问题描述
我们可以算出73! c或c ++中的值,不会丢失有效数字。
can we calculate the 73! value in c or c++ without loss of significant digits.
推荐答案
是的。我自己做的。
-
/ - Joona Palaste(pa*****@cc.helsinki.fi) - ------------芬兰-------- \
\-- -------------------- - 规则! -------- /
Yes. I''ve done it myself.
--
/-- Joona Palaste (pa*****@cc.helsinki.fi) ------------- Finland --------\
\-- http://www.helsinki.fi/~palaste --------------------- rules! --------/
是的。你去吧:
/ * homework.c * /
#include< stdio.h>
#include< string.h>
char f [] =" 4470115461512684340891257138125051110076800700282 9050"
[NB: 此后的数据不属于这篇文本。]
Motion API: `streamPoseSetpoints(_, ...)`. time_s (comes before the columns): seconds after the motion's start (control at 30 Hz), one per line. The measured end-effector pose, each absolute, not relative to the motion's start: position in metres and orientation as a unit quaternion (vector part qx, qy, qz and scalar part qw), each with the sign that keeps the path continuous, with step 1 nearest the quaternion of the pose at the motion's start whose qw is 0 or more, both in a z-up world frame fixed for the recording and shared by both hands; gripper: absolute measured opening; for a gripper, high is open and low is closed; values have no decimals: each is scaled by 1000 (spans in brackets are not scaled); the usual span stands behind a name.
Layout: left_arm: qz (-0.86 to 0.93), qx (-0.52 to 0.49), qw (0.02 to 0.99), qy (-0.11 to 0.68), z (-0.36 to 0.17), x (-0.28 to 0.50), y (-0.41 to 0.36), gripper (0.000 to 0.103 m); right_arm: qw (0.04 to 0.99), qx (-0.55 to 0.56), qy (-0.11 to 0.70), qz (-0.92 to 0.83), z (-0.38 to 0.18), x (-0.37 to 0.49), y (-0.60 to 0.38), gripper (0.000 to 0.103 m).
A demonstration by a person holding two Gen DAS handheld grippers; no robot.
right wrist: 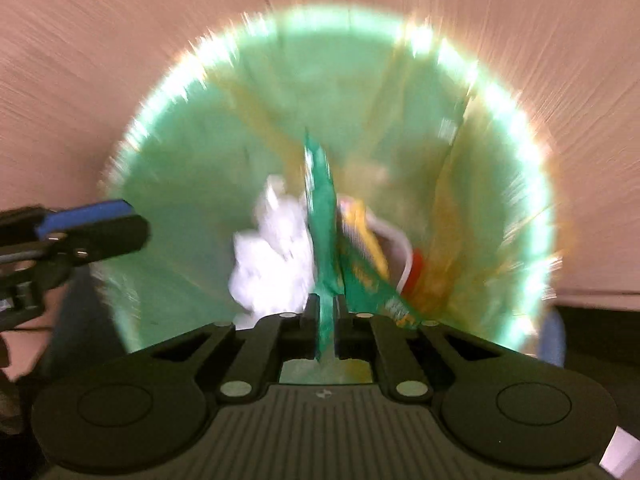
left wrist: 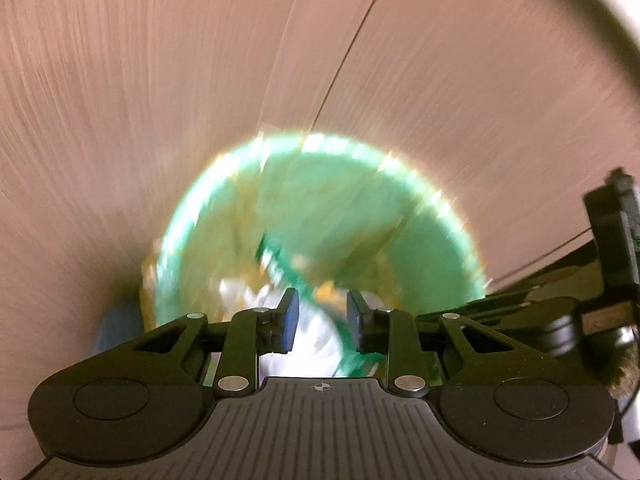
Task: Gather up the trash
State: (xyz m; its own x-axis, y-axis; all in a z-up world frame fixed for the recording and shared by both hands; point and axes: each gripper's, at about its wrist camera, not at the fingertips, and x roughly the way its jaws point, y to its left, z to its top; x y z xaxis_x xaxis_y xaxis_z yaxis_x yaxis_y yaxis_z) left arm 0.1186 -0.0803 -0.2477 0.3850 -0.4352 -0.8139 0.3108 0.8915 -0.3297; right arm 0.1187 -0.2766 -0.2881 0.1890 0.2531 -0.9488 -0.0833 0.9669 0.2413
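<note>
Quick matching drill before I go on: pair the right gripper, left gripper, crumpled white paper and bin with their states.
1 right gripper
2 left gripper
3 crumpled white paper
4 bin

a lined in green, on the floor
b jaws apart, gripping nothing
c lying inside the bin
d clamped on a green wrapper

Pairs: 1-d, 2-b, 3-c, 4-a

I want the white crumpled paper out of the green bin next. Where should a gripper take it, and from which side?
Grip the crumpled paper across its upper bulge, coming straight down through the open top of the green bin. It lies loose at the bottom, left of the green wrapper pinched in the right gripper, so stay left.
</note>
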Motion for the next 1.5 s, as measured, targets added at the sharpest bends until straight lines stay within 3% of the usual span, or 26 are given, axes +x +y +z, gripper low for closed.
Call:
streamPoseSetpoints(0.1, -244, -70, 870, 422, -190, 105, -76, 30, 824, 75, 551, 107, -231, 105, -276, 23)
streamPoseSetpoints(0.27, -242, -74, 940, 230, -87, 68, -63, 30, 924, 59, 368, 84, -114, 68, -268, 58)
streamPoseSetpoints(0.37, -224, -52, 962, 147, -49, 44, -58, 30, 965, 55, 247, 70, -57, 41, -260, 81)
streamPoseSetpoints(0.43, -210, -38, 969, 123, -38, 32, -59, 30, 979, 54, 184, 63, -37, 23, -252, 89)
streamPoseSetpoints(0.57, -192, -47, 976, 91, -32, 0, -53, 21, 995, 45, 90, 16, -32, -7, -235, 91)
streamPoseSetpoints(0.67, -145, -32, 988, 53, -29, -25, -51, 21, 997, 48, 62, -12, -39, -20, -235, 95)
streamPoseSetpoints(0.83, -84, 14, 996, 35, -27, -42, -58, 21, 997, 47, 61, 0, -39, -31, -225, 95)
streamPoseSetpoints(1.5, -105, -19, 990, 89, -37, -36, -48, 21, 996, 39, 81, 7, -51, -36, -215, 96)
" 1581908009237042210406718331701690368000000000000 0001" ;;
int main(无效)
{
f [strlen(f)-1] - ; / *计算73!从73!+ 1 * /
put(f);
返回0;
}
在c ++中它更容易,因为你可以省略void参数到main。
祝你好运,
Sidney
Yes. Here you go:
/* homework.c */
#include <stdio.h>
#include <string.h>
char f[] = "4470115461512684340891257138125051110076800700282 9050"
"1581908009237042210406718331701690368000000000000 0001";
int main(void)
{
f[strlen(f)-1]--; /* calculate 73! from 73!+1*/
puts(f);
return 0;
}
In c++ it''s even easier, since you can omit the void parameter to main.
Best regards,
Sidney
位数。
奇怪的是,口袋科学计算器的范围大于
C的长度或甚至是双精度数。你会注意到计算器不会计算73!它可以完成,但它需要编码(或获取)一种处理非常大数字的方法。
的人问这个措辞相当措辞的人可能希望
答案是不,但我不是一个心灵读者。
简而言之,我们*可以*做几乎任何我们可以在
中表达的数学问题。或者任何我们可以通过
数学运算序列来表示的方式。
digits.
Oddly enough, the range of a pocket scientific calculator is greater than
that of C for long or even double precision numbers. And you will note that
the calculator will not compute 73!. It could be done but it would require
coding (or acquiring) a method of dealing with very large numbers. The
person who asked that rather poorly worded question probably expects the
answer to be "no", but I am not a mind reader.
In short, we *can* do almost any mathematical problem we can formulate in
our mind. Or anything that we can conjure up a way to represent by a
sequence of mathematical operations.
这篇关于计算值73!的文章就介绍到这了,希望我们推荐的答案对大家有所帮助,也希望大家多多支持!